Но я заменю рассказчицу. Мама великолепный рассказчик, но я могу рассказать тоже не хуже ее.
– Река-реченька! Ты не видала, куда коршун унес нашего цыпленка?
– Видала!
– Скажи!
– Не скажу! Искупайся во мне, тогда скажу!
Но я боялся в реке Суре нашей купаться. Потому что, – так мне бабы все говорили, – «в ней знаешь, сынок, какие сомы? Огромные, как киты. Они корову могут проглотить. И тебя, такого маленького мужичка, слопают!» И бабы вдруг захохочут, говоря: «Такого сладенького!»

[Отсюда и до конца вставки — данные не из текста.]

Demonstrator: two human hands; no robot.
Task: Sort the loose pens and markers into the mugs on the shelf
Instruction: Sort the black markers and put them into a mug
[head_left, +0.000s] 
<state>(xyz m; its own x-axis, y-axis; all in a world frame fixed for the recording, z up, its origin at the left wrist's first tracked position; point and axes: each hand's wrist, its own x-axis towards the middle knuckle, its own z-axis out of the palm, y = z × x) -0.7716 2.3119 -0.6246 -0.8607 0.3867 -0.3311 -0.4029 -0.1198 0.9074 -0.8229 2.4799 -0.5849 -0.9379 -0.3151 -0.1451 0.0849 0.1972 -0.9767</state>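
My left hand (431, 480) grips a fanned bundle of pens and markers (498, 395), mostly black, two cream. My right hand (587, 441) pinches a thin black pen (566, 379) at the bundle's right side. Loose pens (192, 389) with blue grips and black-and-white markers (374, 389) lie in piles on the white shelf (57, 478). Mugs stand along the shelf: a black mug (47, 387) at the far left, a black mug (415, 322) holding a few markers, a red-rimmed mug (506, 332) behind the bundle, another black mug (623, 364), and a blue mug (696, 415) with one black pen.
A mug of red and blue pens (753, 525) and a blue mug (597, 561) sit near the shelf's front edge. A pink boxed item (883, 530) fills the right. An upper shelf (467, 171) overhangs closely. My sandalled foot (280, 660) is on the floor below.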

Но вот однажды, рано утром, – я всегда вставал рано, – выбежал я на проулок. Я не узнал его! Трава за ночь точно выросла! И сколько в траве букашек! Я смотрел на них, и мне казалось, что я уже их где-то видел на другой планете! И клушка – как будто не наша, она – как барыня, вся в расфуфыренном платье. Побежал я за околицу, – и тоже не узнаю ее. А мой ангел-хранитель мне говорит уже теперь не так, как он говорил ребенку. Нет, теперь он говорит вдохновенно, точно стихами:
«Ровной синевой залито все небо; одно лишь облачко на нем – не то плывет, не то тает. Безветрие, теплынь… воздух – молоко парное!»